All of lore.kernel.org
 help / color / mirror / Atom feed
From: Jonathan Tan <jonathantanmy@google.com>
To: git@vger.kernel.org
Cc: Jonathan Tan <jonathantanmy@google.com>, gitster@pobox.com
Subject: [PATCH] fetch: remove fetch_if_missing=0
Date: Fri,  1 Nov 2019 13:38:30 -0700	[thread overview]
Message-ID: <20191101203830.231676-1-jonathantanmy@google.com> (raw)

In fetch_pack() (and all functions it calls), pass
OBJECT_INFO_SKIP_FETCH_OBJECT whenever we query an object that could be
a tree or blob that we do not want to be lazy-fetched even if it is
absent. Thus, the only lazy-fetches occurring for trees and blobs are
when resolving deltas.

Thus, we can remove fetch_if_missing=0 from builtin/fetch.c. Remove
this, and also add a test ensuring that such objects are not
lazy-fetched. (We might be able to remove fetch_if_missing=0 from other
places too, but I have limited myself to builtin/fetch.c in this commit
because I have not written tests for the other commands yet.)
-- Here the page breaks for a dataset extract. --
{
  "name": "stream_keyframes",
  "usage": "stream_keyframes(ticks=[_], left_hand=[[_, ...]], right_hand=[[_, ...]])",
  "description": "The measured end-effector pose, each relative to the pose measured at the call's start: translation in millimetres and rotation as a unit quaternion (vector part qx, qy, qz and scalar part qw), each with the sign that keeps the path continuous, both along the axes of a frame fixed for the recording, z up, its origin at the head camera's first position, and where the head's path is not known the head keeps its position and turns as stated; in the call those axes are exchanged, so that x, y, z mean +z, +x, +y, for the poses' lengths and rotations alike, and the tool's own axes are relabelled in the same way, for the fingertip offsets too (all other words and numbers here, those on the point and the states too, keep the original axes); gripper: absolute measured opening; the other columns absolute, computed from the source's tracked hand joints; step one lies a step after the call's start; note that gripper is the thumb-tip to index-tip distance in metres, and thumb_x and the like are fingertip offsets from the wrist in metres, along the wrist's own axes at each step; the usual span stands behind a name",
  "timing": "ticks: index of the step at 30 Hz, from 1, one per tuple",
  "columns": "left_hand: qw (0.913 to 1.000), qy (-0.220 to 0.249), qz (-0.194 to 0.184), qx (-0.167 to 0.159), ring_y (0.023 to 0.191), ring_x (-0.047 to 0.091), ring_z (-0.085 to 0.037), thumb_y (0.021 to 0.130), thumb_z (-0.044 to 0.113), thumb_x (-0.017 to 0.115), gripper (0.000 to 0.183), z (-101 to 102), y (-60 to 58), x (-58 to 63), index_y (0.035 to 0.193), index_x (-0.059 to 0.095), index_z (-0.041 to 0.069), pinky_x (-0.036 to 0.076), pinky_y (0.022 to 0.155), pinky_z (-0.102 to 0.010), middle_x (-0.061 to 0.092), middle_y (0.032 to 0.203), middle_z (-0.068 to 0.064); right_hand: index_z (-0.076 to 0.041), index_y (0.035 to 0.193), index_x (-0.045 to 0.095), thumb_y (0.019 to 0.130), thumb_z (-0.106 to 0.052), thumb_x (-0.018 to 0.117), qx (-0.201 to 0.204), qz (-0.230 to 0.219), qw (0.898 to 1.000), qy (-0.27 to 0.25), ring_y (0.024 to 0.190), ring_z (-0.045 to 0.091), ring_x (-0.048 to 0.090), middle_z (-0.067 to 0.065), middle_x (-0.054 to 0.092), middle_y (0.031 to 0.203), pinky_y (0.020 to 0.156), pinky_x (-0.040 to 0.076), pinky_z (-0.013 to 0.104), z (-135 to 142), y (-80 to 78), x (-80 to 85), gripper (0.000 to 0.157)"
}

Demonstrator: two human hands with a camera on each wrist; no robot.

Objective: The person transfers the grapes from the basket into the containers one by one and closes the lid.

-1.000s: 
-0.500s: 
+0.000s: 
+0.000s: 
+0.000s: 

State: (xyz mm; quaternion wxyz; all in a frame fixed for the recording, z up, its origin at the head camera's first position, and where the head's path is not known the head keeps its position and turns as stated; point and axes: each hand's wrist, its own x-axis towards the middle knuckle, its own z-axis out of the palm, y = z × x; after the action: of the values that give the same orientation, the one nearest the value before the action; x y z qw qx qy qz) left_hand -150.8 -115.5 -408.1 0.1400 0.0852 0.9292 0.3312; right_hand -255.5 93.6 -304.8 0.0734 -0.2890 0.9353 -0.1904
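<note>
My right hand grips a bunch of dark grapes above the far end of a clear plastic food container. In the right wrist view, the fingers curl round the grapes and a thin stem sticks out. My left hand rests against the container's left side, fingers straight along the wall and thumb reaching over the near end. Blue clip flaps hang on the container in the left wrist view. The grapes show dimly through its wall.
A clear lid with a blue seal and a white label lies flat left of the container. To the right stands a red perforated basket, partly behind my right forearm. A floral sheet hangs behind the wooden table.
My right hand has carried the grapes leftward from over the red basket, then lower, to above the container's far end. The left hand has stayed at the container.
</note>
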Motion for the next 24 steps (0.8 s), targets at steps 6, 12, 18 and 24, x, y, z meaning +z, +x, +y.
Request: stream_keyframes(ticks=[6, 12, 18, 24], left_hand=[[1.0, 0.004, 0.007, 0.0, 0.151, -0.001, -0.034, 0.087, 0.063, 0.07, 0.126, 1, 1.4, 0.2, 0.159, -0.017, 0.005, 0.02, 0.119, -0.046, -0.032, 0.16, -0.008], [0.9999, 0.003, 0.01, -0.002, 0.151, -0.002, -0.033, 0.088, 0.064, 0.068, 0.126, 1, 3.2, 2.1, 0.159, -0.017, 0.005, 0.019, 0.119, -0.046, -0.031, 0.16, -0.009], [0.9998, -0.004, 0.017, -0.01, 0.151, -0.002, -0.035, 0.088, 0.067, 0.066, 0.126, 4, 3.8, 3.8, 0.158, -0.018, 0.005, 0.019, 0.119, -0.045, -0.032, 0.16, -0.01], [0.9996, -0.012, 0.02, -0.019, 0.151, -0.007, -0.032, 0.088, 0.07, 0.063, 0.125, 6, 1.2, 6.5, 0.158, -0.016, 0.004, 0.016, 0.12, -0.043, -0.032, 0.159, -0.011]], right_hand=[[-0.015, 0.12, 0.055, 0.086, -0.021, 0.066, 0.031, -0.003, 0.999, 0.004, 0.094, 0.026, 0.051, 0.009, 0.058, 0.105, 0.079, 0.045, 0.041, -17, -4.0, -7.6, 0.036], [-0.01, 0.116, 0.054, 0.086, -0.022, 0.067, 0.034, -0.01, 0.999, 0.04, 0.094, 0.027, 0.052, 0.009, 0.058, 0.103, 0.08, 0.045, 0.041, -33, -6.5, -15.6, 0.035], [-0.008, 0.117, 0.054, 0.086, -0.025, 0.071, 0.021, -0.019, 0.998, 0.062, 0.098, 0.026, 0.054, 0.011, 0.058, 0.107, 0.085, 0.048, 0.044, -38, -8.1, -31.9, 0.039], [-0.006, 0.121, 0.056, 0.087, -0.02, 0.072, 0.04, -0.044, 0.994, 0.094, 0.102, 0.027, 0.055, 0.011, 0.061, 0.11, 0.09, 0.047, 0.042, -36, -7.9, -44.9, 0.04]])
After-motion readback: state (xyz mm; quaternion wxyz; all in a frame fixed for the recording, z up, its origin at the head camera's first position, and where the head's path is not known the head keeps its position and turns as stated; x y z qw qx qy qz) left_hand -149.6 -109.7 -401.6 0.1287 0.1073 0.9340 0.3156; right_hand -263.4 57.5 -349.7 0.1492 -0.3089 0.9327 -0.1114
Note that commits and tags may still be lazy-fetched. I limited myself
to objects that could be trees or blobs here because Git does not
support creating such commit- and tag-excluding clones yet, and even if
such a clone were manually created, Git does not have good support for
fetching a single commit (when fetching a commit, it and all its
ancestors would be sent).

Signed-off-by: Jonathan Tan <jonathantanmy@google.com>
---
I've verified that this also solves the bug explained in:
https://public-inbox.org/git/20191007181825.13463-1-jonathantanmy@google.com/

Quoting what I wrote from there:

> (Alternatively, we
> could add the equivalent of OBJECT_INFO_SKIP_FETCH_OBJECT to functions
> like parse_commit() that are used by files like negotiator/default.c, or
> split up commit parsing into object reading - which already has that
> flag - and commit parsing.)

This commit adds OBJECT_INFO_SKIP_FETCH_OBJECT to functions, but not the
parse_commit() mentioned - as stated above, this commit only handles
objects that could be trees or blobs.
---
 builtin/fetch.c          |  5 ++-
 fetch-pack.c             |  3 +-
 t/t5616-partial-clone.sh | 69 ++++++++++++++++++++++++++++++++++++++++
 3 files changed, 73 insertions(+), 4 deletions(-)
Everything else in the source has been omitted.